The previous is the shortest complete sentence in the English language,
(together with "I do" or "I go"). It is the simplest sentence that conveys an
undeniable, uncontrovertable, undoubtable truth: the fact that it has been
asserted that I am, requires that there is someone or something that asserted
it. Any attempt to deny that "I am" requires that there is something or
someone that denies.

There cannot be doubt about my own existence, as any such doubt would require
that there's something or somebody that doubts.
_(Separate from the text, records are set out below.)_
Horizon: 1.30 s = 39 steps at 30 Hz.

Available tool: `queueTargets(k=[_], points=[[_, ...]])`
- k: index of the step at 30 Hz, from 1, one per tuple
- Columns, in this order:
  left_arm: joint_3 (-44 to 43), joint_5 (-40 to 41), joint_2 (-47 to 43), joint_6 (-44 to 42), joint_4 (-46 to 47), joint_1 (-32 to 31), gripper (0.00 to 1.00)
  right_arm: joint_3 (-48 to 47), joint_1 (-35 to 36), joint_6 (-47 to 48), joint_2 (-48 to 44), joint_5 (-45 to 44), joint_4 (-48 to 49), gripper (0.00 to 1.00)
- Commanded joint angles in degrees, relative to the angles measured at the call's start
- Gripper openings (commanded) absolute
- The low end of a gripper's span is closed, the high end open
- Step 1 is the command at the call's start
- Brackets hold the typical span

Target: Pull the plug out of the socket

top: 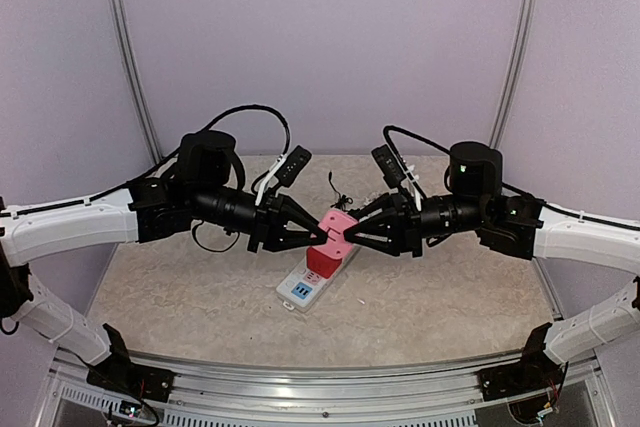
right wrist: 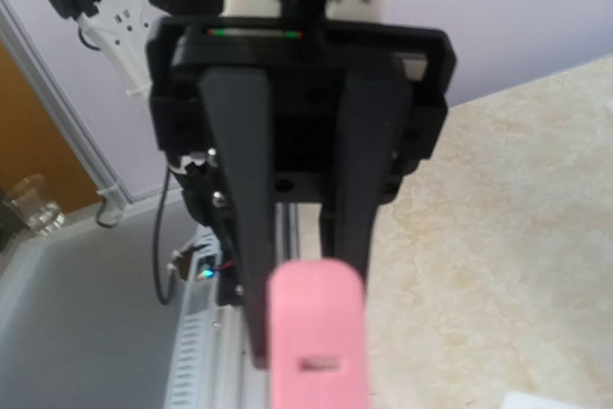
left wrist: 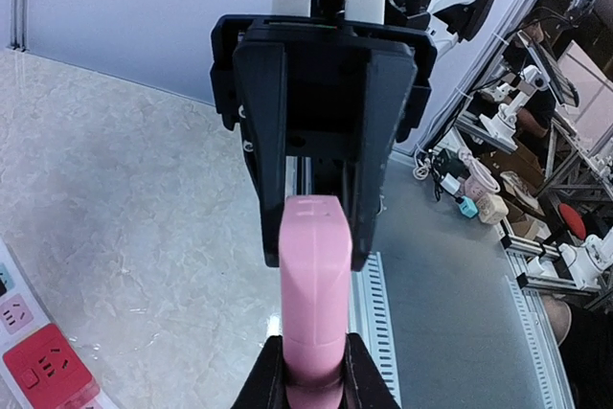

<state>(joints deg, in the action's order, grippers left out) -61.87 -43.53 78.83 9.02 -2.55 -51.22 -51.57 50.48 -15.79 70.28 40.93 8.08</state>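
The pink plug (top: 336, 225) hangs in the air between my two grippers, just above the socket (top: 303, 288), a white power strip with red and blue outlet faces. My left gripper (top: 322, 238) is shut on the plug's near end in the left wrist view (left wrist: 316, 375). My right gripper (top: 351, 237) comes from the opposite side, and its fingers (left wrist: 273, 237) clamp the plug's far end (left wrist: 314, 237). The socket's red face (left wrist: 40, 367) lies on the table below and to the left. In the right wrist view the plug (right wrist: 318, 342) shows blurred; my own fingers are hidden.
A thin black wire (top: 337, 193) lies on the table behind the strip. A metal rail (top: 320, 379) runs along the table's front edge. Purple walls close the back and sides. Lab clutter (left wrist: 479, 198) stands beyond the table.
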Motion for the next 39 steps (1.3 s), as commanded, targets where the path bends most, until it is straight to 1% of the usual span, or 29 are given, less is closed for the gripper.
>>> queueTargets(k=[1,2,4,7,8,12,16,19,25,28,34,36,39], points=[[0.3,1.0,0.6,2.9,2.0,1.8,0.04,0.1,0.1,1.0,-0.8,-2.7,-0.3,0.56],[0.6,1.5,0.6,3.4,2.0,2.6,0.03,0.1,0.1,1.1,-1.1,-3.6,-0.6,0.69],[1.4,2.1,0.8,4.4,2.1,4.7,0.01,0.1,-0.2,1.4,-1.9,-5.7,-1.4,0.83],[2.3,2.9,1.7,6.4,2.1,8.8,0.01,0.7,-0.8,2.1,-3.6,-9.6,-2.8,0.98],[2.4,3.5,2.0,7.2,2.0,10.5,0.01,1.0,-1.0,2.2,-4.3,-10.3,-2.7,0.99],[1.4,6.9,6.7,9.1,-1.2,18.1,0.02,2.2,-1.7,1.8,-5.8,-10.7,-2.6,1.00],[1.2,10.2,11.3,12.6,-1.8,26.7,0.02,2.9,-1.7,1.9,-6.4,-10.8,-3.1,1.00],[-0.1,12.5,15.1,13.2,-3.3,32.0,0.02,3.6,-1.8,2.0,-6.9,-11.1,-3.1,1.00],[-5.7,9.7,24.2,12.3,-7.4,42.3,0.03,4.1,-1.9,2.5,-6.9,-10.7,-3.4,1.00],[-7.8,7.3,28.3,12.5,-7.5,45.8,0.03,4.1,-2.0,2.9,-6.7,-10.4,-3.7,1.00],[-13.1,5.6,34.2,11.2,-12.4,50.7,0.03,4.4,-2.5,3.7,-6.6,-10.7,-4.6,1.00],[-13.8,4.4,35.5,11.3,-12.5,52.9,0.04,4.5,-2.6,3.7,-6.5,-10.4,-4.2,1.00],[-15.8,3.2,37.9,11.2,-13.7,54.5,0.06,4.5,-2.9,3.7,-6.0,-9.9,-4.0,1.00]])
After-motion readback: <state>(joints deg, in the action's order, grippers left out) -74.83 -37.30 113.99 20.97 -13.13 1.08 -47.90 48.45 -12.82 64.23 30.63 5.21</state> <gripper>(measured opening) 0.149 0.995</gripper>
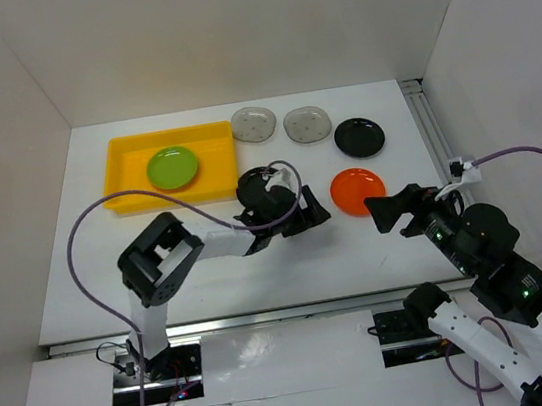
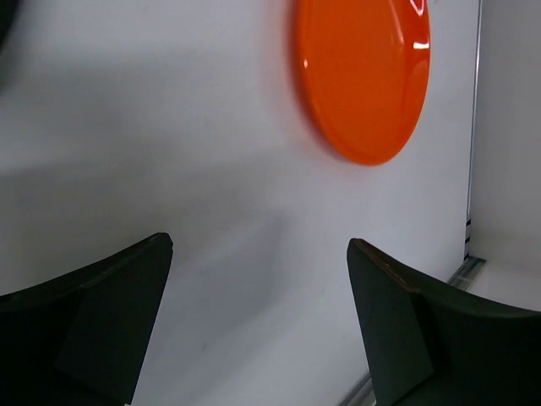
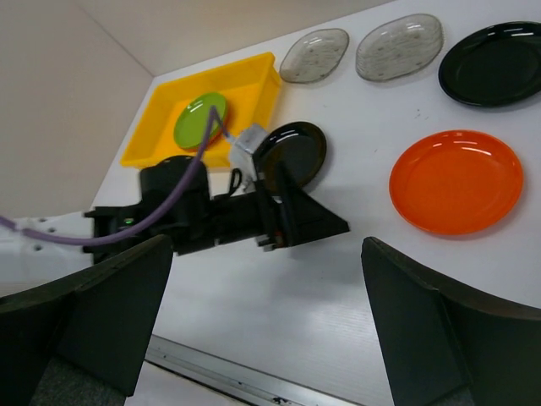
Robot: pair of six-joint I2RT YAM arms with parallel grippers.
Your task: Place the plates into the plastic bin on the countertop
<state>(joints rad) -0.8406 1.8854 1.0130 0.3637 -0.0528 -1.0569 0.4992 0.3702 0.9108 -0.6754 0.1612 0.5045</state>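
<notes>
1 green plate (image 1: 172, 167) lies in the bin (image 1: 123, 155) at the back left, with 5 more in view out on the countertop (image 1: 100, 277). 2 grey plates (image 1: 253, 124) sit just right of the bin and a black plate (image 1: 359, 137) lies beyond them. A second black plate (image 3: 296, 152) is partly hidden by the left wrist, and the orange plate (image 1: 357, 191) lies between the 2 grippers.

The left gripper (image 2: 258, 254) hovers low, jaws spread, nothing between them, the orange plate ahead of it. The right gripper (image 3: 266, 254) is wide apart too and empty, just beside that plate's near edge.

My read: orange goes next. It looks light, rigid and glossy — slippery — and it lies flat, so no grab from straight above. Take the raised rim, 1 finger over the lip and 1 under, tipping it up. A shallow bite could send it skating across the white surface.
</notes>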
My own existence is thus
beyond questioning, beyond argument, beyond doubt: I can but quietly accept,
acknowledge and enjoy it.

I note that this is not "I think, therefore I am" or something related: as
soon as you have the first word of that sentence ("I ..."), you can skip the
whole middle part about thinking and immediately conclude the last word: "I
... am." For if there is an "I" to be considered at all, then it must
necessarily "am".

There are enough times in the day when you don't think -- but do you cease
being at these times?

The very fact that I formulated the notion of "I am" makes it true - a claim
that proves its own truth: It couldn't have been formulated without something
or somebody that formulated it.

Note that I make no claims (here, yet) 'what' I am or 'who' I am or 'where' I
am or similar things -- but THAT I am is known to me with absolute, 100%

This piece of absolute knowledge is shared amongst all self-aware beings --
for it is this knowledge that makes someone a self-aware being: The knowledge
of your own existence. Knowing that you exist is exactly what the word
"self-aware" means.

Self-awareness is all it takes to achieve certainty.

And it is rare enough and precious enough to make it sufficient as the only
thing necessary to present about myself in 2000 characters.

Thoughts about SETI and SETI@home
Does an ant have the capacity to recognize the intelligence of a human being?
Or would it have to be a human to do so?

Look at the problems we have defining the term "intelligence" when it comes to
dolphins or chimpanzees. Dolphins will never tame the fire, but does that mean
they're not "intelligent"? If we're having such trouble defining what we
actually mean with the word "intelligent", are we actually equipped to
recognize it in another being?

Seti@Home is not the search for extraterrestrial intelligence -- it is the
search for extraterrestrial technological civilizations like ours. What forms
or shapes intelligence may take and how one would find (and much less
recognize) it is entirely outside its scope.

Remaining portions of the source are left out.